Knowing that SMC protein from B. subtilis is a dimer with molecular weight 270,000 Da, we can now determine its S max /S. S max is 15.1 (Eq. 4.3b) so S max /S is 2.4. The SMC protein from B. subtilis molecule is thus expected to be highly elongated. EM (see below) confirmed this prediction.

8. Electron Microscopy of Protein Molecules

Since the early 1980s, electron microscopy has become a powerful technique for determining the size and shape of single protein molecules, especially ones larger than 100 kDa. Two techniques available in most EM laboratories, rotary shadowing and negative stain, can be used for imaging single molecules. Cryo-EM is becoming a powerful tool for protein structural analysis, but it requires special equipment and expertise. For a large number of applications, rotary shadowing and negative stain provide the essential structural information.

For rotary shadowing, a dilute solution of protein is sprayed on mica, the liquid is evaporated in a high vacuum, and platinum metal is evaporated onto the mica at a shallow angle. The mica is rotated during this process, so the platinum builds up on all sides of the protein molecules. The first EM images of single protein molecules were obtained by Hall and Slayter using rotary shadowing [16]. Their images of fibrinogen showed a distinctive trinodular rod. However, rotary shadowing fell into disfavor because the images were difficult to reproduce. Protein tended to aggregate and collect salt, rather than spread as single molecules. In 1976, James Pullman, a graduate student at the University of Chicago, then devised a protocol with one simple but crucial modification—he added 30% glycerol to the protein solution. For reasons that are still not understood, the glycerol greatly helps the spreading of the protein as single molecules.

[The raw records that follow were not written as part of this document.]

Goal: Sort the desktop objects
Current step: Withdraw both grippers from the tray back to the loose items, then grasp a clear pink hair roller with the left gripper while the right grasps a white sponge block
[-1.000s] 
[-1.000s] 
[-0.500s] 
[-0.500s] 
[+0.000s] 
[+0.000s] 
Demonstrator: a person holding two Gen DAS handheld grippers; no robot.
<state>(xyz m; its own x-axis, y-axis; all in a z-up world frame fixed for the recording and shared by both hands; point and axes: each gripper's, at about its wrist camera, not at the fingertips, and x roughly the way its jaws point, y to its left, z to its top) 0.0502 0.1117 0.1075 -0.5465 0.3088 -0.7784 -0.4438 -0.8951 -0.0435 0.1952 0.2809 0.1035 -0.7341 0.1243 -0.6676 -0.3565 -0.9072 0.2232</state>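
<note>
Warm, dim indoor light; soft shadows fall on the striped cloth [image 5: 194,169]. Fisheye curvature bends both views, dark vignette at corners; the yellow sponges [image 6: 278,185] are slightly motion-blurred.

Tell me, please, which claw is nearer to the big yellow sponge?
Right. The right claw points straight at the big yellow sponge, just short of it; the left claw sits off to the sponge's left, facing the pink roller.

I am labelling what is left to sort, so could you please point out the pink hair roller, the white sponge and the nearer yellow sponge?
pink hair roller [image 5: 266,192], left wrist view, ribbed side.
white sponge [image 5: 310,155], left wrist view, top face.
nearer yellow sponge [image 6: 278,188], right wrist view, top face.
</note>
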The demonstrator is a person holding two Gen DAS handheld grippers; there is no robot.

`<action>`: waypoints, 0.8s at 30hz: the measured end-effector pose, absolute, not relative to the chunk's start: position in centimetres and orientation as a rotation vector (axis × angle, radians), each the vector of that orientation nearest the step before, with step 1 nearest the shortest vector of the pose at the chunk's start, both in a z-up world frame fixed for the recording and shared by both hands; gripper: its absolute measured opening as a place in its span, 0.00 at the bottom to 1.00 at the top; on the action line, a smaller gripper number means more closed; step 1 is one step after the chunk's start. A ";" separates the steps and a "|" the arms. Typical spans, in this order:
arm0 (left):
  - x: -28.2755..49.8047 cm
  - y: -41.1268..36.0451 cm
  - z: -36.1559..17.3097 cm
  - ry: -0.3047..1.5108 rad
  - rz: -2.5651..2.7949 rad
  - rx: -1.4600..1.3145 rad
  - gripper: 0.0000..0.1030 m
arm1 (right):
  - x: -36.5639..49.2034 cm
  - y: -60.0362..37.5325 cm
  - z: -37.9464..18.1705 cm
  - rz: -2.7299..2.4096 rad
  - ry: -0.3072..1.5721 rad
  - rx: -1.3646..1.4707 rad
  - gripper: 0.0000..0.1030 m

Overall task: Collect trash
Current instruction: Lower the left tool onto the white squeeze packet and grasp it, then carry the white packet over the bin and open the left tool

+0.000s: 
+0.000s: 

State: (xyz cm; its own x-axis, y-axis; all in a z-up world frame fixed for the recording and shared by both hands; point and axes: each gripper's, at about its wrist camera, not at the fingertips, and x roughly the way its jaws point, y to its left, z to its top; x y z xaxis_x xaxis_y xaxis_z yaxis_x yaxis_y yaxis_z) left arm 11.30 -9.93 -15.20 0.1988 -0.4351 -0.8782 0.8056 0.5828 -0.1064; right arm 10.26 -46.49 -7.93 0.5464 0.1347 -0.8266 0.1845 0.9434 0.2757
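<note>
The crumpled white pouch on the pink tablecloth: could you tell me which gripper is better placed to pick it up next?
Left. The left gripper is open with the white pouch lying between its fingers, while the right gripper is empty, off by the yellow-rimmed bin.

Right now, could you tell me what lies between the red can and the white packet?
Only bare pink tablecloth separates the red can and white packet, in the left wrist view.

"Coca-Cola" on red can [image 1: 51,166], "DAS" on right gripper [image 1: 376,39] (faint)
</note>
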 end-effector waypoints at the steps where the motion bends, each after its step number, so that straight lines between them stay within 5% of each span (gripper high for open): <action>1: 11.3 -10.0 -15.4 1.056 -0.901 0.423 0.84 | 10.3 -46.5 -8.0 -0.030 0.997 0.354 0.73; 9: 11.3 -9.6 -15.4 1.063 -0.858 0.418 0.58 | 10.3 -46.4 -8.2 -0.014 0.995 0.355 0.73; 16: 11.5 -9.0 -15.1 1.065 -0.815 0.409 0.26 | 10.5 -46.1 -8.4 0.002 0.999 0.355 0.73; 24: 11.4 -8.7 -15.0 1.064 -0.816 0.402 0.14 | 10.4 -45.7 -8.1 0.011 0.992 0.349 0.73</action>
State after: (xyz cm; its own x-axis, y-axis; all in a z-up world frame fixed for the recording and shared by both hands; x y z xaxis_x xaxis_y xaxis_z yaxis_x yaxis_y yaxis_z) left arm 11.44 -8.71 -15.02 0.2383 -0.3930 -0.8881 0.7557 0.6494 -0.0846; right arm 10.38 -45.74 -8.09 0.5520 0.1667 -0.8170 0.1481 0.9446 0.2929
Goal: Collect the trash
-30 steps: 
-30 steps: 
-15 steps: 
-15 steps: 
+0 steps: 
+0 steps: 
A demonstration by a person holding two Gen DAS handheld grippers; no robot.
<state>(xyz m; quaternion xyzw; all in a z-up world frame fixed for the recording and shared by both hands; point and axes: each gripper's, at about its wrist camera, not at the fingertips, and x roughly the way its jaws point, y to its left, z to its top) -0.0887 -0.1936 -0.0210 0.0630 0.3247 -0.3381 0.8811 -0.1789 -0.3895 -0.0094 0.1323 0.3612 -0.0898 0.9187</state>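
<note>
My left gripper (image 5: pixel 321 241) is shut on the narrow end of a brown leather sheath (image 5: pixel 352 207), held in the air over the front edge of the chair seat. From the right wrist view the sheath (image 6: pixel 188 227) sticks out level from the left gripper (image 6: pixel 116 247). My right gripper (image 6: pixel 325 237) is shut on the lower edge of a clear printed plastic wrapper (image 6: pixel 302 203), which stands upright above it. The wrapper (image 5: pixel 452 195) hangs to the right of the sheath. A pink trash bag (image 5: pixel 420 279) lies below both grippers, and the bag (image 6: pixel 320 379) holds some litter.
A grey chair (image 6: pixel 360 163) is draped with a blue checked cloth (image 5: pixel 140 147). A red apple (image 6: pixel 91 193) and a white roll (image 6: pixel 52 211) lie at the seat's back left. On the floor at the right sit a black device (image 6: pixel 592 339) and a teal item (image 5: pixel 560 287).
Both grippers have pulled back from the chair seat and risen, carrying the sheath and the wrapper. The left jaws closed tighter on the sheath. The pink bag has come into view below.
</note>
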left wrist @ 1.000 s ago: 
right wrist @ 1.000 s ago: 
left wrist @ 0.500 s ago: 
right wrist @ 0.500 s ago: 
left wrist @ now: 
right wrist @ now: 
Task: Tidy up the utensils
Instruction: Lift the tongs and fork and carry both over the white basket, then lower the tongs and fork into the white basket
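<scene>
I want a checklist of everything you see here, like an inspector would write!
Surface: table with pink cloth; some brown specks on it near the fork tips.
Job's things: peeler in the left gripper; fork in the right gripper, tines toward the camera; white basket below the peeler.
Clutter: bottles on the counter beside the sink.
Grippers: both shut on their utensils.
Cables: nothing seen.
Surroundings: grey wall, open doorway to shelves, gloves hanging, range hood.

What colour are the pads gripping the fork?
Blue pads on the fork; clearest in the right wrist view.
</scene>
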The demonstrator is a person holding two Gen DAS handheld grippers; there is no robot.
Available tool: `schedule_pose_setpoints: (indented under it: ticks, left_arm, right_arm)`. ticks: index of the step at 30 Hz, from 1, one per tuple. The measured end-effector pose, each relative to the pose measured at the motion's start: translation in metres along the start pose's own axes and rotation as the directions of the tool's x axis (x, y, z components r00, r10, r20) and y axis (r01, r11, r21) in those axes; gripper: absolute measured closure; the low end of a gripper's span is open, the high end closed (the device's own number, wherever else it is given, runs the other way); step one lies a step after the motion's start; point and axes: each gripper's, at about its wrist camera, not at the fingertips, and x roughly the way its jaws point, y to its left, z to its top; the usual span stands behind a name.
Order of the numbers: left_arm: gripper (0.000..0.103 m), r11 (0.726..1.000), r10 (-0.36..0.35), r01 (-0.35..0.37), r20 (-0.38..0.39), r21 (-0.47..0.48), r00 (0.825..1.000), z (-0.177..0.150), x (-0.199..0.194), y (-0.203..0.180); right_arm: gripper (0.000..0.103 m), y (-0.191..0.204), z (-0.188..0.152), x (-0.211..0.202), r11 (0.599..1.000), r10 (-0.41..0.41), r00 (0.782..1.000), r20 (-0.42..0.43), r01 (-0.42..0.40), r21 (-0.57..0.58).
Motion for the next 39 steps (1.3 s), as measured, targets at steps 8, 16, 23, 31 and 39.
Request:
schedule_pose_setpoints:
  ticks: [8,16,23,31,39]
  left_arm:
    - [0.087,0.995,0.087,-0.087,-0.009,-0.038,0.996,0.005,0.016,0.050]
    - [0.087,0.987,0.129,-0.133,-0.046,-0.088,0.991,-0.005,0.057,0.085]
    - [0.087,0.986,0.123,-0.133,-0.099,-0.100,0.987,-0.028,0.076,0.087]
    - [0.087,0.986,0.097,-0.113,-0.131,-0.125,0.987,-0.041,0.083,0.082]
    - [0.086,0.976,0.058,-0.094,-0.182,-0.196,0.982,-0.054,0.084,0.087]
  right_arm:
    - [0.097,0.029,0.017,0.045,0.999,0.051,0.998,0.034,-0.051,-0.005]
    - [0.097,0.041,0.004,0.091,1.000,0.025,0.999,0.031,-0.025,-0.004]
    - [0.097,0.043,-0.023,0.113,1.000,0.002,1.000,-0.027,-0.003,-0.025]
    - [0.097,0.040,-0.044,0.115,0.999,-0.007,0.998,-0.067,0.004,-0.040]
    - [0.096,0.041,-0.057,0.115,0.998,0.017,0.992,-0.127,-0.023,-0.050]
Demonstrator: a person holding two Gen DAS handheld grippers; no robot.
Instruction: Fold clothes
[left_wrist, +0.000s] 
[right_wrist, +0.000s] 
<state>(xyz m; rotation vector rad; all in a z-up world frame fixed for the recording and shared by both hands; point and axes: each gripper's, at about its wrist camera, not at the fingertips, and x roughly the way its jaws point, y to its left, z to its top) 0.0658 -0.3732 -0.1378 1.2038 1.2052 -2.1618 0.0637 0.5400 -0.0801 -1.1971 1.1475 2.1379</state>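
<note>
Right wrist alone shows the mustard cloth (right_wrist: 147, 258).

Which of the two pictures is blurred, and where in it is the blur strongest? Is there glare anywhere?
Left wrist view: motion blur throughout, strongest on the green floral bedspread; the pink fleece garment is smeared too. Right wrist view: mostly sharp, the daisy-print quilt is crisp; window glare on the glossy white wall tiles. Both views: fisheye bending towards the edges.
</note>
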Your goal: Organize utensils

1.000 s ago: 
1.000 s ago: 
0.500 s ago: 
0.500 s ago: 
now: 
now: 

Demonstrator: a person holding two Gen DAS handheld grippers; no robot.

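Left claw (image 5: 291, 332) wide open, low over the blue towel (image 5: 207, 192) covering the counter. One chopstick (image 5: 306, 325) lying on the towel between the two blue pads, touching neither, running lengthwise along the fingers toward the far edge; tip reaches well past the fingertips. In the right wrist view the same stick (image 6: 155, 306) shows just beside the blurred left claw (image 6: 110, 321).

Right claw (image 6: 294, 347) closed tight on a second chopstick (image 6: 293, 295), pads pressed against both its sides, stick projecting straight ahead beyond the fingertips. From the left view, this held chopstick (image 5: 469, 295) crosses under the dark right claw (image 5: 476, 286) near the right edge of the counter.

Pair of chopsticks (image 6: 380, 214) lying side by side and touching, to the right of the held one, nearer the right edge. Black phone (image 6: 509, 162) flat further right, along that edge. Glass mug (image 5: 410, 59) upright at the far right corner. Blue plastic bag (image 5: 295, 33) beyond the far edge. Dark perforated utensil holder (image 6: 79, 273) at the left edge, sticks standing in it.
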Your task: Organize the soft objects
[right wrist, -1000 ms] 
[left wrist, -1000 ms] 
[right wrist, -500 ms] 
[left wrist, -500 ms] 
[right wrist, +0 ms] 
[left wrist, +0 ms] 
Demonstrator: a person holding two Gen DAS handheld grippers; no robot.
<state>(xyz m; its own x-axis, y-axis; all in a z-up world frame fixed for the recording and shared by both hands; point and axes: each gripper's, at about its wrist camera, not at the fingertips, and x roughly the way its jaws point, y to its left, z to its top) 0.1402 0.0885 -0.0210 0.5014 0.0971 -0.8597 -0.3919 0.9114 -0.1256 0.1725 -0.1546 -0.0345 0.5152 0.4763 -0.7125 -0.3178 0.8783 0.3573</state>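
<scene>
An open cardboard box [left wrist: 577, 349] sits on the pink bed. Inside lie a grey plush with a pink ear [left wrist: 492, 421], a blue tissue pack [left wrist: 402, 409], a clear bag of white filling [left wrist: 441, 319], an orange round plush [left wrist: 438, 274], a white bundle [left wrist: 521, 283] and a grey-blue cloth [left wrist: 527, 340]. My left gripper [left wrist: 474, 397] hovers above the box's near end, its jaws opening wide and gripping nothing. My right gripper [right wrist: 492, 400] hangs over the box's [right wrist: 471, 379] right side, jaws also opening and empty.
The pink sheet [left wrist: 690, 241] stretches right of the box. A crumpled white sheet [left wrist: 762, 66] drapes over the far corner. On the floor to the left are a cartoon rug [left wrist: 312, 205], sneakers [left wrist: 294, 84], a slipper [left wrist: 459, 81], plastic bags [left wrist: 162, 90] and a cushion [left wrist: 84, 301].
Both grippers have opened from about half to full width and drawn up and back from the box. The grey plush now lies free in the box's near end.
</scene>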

Pullman never published his protocol, but two labs saw his mimeographed notes and tested out the effect of glycerol, as a part of their own attempts to improve rotary shadowing [17, 18]. They obtained reproducible and compelling images of fibrinogen (the first since the original Hall and Slayter study and confirming the trinodular rod structure) and spectrin (the first ever images of this large protein). The technique has since been used in characterizing hundreds of protein molecules.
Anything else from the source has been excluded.